Hong Kong heroes hit jackpot
Hong Kong's heroics at the Asian Cricket Council Trophy will benefit local cricket to the tune of at least HK$8 million in the next couple of years.
Champagne corks will be popping in Kuala Lumpur whatever the result of today's Cup final against the United Arab Emirates as the mission has been accomplished.
'Our mission was to get into the final and the guys have done that. The financial future of Hong Kong cricket has been secured. They have done us proud,' said an ecstatic Clive Howard, chairman of the Hong Kong Cricket Association.
Howard (pictured) has every right to be rubbing his hands in glee because captain Tim Smart and his Hong Kong teammates have found the proverbial pot of gold at the end of the rainbow after a remarkable journey to the final of the 17-team ACC Trophy.

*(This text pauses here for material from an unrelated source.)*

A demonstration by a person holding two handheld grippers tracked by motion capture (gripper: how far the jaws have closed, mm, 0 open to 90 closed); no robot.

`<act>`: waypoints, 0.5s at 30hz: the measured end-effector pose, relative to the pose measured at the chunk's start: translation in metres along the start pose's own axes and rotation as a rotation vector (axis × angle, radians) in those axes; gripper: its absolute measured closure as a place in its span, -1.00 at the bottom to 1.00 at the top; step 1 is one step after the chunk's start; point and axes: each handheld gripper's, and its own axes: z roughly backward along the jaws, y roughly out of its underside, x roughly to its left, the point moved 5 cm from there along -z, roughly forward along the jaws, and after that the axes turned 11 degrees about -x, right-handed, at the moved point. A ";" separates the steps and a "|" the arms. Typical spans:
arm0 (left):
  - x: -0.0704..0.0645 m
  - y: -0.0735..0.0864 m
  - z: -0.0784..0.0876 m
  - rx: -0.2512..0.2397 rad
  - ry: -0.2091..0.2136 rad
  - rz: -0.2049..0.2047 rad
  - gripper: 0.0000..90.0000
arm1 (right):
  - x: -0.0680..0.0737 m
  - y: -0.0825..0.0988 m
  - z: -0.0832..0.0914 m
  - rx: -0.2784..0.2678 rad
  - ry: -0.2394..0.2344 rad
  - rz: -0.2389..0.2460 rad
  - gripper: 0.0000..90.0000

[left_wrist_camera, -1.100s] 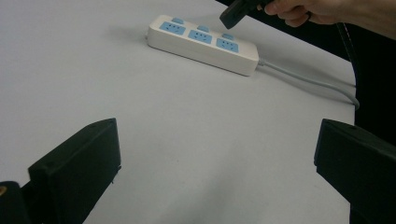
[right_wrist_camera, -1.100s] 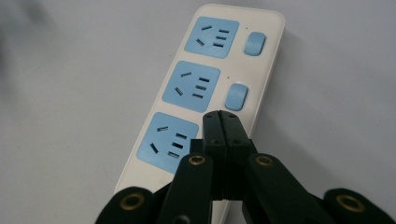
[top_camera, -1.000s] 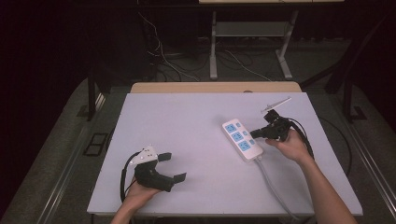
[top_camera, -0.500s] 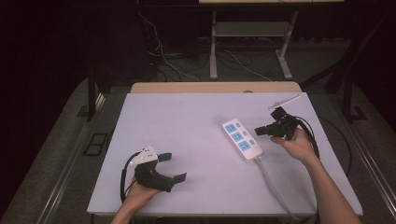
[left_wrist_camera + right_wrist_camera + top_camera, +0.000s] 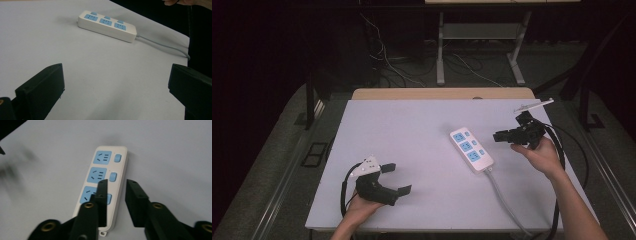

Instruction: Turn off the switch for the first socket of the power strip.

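The right gripper (image 5: 504,135) has lifted off the power strip (image 5: 471,148) and drawn back toward the right edge since a second ago, when it sat pressed against the strip's right side; its jaws have just been opening and now stand slightly parted with nothing between them. In the right gripper view the strip (image 5: 102,185) lies flat on the white table (image 5: 175,152) below the jaws, its three blue sockets and three switches facing up, the jaw tips hanging over the switch end nearest the cable. The work looks like pressing the strip's switches, with one press apparently just finished. A next press would likely call for closing the jaws again and coming down squarely on a switch (image 5: 113,176) without nudging the strip. The left gripper (image 5: 398,179) rests at the near left of the table, jaws wide apart and empty, well away from the strip (image 5: 107,25). The strip's grey cable (image 5: 507,205) trails toward the near right edge; nothing else lies on the table to obstruct the reach.
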 end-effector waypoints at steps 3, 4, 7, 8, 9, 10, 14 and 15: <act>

With an inspired Rahul Sharma leading the way in batting, Hong Kong have reached the final. That means they not only kept alive their 2011 World Cup dreams by gaining promotion to the Third Division of the World League, but they also qualified for the lucrative 2008 Asia Cup and, most importantly, secured funding from the International Cricket Council and its Asian subsidiary.

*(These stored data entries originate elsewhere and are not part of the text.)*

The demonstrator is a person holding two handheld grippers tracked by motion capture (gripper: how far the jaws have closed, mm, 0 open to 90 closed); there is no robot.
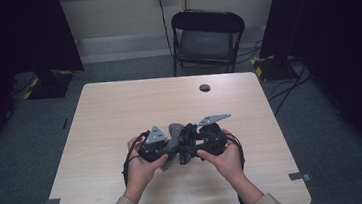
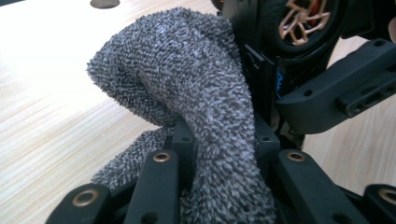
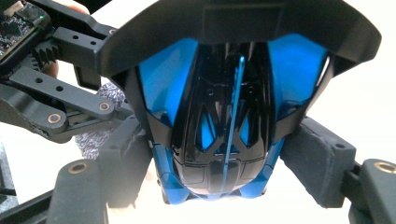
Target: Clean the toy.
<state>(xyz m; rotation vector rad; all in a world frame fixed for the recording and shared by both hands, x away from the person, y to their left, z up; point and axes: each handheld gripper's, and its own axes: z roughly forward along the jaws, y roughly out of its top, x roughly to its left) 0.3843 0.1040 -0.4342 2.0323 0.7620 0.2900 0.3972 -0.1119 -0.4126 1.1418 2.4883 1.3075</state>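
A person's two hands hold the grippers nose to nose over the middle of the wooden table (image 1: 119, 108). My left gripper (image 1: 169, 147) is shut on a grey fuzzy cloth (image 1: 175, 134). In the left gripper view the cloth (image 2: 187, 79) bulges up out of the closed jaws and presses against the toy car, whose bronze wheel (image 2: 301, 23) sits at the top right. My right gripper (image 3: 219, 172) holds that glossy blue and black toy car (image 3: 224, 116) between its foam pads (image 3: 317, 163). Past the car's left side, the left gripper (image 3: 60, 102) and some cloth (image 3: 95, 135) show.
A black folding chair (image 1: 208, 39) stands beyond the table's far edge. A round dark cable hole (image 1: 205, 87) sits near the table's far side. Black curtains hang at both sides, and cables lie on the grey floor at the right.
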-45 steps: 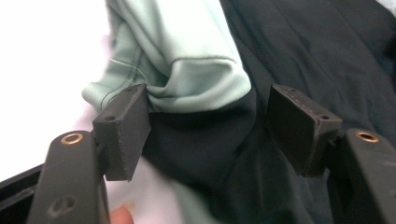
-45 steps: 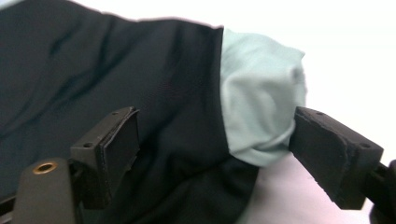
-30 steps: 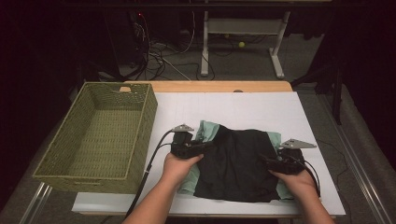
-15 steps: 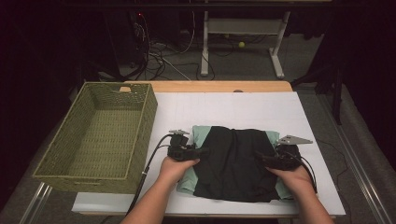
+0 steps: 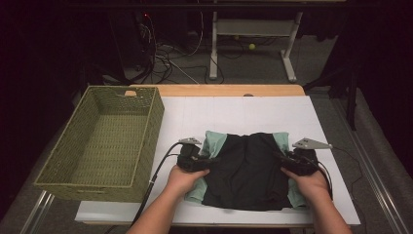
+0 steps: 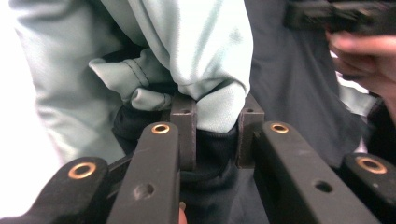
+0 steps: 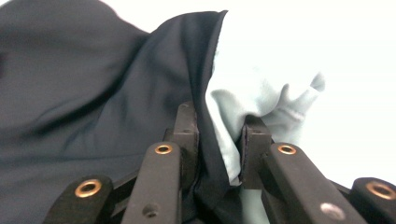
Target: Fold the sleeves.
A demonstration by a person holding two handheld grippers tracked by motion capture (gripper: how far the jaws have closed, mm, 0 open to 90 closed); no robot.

When Hong Kong last figured in the Asia Cup, back in 2004, the HKCA received nearly HK$2.5 million from the ACC as their share of proceeds from TV and broadcasting rights. Hong Kong can expect something in this region, if not more, when they take part in the 2008 Asia Cup.
On top of this, the annual subvention from the ICC and the ACC last year amounted to HK$3 million. This sum has also been secured by Hong Kong's fine performance in Kuala Lumpur this past fortnight.
'If we had underperformed at this ACC Trophy, we were in real danger of losing out on our subvention from the ICC and the ACC, and losing our standing in Asia,' said Howard. 'But this past week's fine showing by the team has cemented our position.'
'This past week has been a nervous week for me. After losing to Nepal in the preliminary stages, we have had an amazing run, including that remarkable win over Kuwait,' said Howard.
In their last group game against Kuwait, which was a must-win match, Hong Kong ran through the gamut of results, first tying the match, then being declared losers by match officials, before a recalculation by tournament organisers resulted in the result being reversed and Hong Kong winning on net run rate - a minute 0.03 runs.